Former tycoon convicted on corruption charges

The Chinese billionaire who criticized the actions of the PRC leader Xi Jinping in connection with the coronavirus pandemic was sentenced to imprisonment for 18 years on corruption charges.

Retired real estate tycoon Ren Zhiqiang, with close ties to senior Chinese officials, disappeared in March after allegedly writing a scathing essay criticizing Chinese President Xi Jinping’s response to the coronavirus epidemic. The billionaire was later charged with corruption-related offenses, CNN reports.

On Tuesday, a court in Beijing found Ren guilty on multiple charges, including embezzling about $ 16.3 million in government funds, accepting bribes, and abuse of power that resulted in $ 17.2 million in losses to the state.

The judges sentenced the rich man to 18 years in prison and fined $ 620,000 (4.2 million yuan). The court stated that he “voluntarily confessed to all his crimes” and “was ready to accept the court’s decision after all his illegal proceeds were returned.”

Ren Zhiqiang, 69, said he would not appeal, according to a statement from the Beijing Intermediate People’s Court, which found that the developer took advantage of his position to embezzle more than 49.74 million yuan of government funds between 2003 and 2017.

As noted by CNN, Ren’s conviction and harsh verdict appear to be intended to send a signal to other members of the Chinese elite that any public criticism or disobedience to Xi will be unacceptable as Beijing continues to grapple with the effects of the pandemic and face intense international pressure from the United States.

Coming from a revolutionary family and himself a member of the CCP, Ren Zhiqiang has often been overly outspoken about China’s politics, and his directness has earned him the nickname “Big Cannon Ren,” on Chinese social media, and a lot of trouble.

In an essay published in March, attributed by many to Ren, the author sharply criticized the party’s crackdown on press freedom and intolerance of dissent.

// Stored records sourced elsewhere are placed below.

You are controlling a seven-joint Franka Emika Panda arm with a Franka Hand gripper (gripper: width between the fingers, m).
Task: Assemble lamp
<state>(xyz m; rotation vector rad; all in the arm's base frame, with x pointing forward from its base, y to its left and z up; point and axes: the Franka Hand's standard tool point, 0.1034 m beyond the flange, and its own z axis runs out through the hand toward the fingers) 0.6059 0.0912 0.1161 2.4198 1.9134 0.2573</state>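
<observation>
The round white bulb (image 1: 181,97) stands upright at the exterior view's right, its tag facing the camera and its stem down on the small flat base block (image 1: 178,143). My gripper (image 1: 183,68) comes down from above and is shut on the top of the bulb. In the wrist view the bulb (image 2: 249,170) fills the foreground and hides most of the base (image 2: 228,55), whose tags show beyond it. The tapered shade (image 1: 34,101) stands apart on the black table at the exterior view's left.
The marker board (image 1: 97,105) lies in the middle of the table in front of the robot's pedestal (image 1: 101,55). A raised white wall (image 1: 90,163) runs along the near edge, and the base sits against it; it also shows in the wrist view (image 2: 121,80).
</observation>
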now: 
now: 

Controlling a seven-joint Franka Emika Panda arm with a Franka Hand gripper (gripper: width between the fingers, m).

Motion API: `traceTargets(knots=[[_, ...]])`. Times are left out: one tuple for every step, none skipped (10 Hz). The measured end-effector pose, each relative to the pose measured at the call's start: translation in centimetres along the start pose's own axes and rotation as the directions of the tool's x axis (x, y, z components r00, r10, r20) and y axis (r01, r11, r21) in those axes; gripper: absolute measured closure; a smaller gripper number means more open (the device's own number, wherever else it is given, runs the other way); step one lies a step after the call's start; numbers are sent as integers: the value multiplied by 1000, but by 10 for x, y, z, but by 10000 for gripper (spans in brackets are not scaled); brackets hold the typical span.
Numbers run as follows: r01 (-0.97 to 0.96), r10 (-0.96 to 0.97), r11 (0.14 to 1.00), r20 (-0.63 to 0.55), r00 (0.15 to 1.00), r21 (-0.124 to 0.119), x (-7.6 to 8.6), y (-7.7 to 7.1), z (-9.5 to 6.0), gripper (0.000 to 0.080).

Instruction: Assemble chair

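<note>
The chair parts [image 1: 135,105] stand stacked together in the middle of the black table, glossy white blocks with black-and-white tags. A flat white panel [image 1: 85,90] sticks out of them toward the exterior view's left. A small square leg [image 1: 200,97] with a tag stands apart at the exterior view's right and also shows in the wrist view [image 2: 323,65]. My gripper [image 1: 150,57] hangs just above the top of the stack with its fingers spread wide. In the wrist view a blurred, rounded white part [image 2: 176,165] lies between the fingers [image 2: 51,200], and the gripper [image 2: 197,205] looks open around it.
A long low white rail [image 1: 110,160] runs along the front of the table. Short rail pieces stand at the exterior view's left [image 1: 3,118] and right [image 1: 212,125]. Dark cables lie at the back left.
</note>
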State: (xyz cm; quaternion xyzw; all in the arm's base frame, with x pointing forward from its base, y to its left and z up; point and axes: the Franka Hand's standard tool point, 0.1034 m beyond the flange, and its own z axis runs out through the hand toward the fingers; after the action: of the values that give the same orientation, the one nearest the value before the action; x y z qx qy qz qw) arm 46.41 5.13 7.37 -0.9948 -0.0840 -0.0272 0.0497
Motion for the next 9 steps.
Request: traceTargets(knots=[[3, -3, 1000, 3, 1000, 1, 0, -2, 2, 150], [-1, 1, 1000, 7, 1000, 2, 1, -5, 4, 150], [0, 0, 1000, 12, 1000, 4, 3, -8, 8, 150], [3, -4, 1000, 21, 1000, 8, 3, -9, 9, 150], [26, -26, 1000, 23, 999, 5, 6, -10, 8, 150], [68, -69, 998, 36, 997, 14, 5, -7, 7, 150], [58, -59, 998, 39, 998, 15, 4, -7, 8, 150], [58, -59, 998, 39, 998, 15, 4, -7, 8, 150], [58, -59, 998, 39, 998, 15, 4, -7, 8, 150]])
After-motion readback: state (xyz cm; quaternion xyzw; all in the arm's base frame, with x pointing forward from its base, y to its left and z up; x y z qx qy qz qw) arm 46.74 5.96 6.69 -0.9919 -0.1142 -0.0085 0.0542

Although the essay does not mention Xi by name, it indirectly refers to the country’s top leader as a power-hungry “clown.” Also in the essay, the Chinese Communist Party was accused of putting its own interests above the safety of the Chinese people in order to secure its rule.

Ren disappeared shortly after the essay was published online, and his family feared his arrest. Authorities confirmed that Ren was under investigation for corruption charges and that the billionaire was expelled from the Communist Party in July, setting the stage for his prosecution.

In 2016, Ren Zhiqiang was disciplined after he questioned Xi Jinping’s demands on social media that China’s state media remain completely loyal to the party. Ren received a year’s probation, and his highly popular Weibo account was closed. State media criticized him for his “commitment to Western constitutionalism.”

Now everything has turned out much more serious for the tycoon – if he serves a full term, then by the time of his release he will be under 80 years old.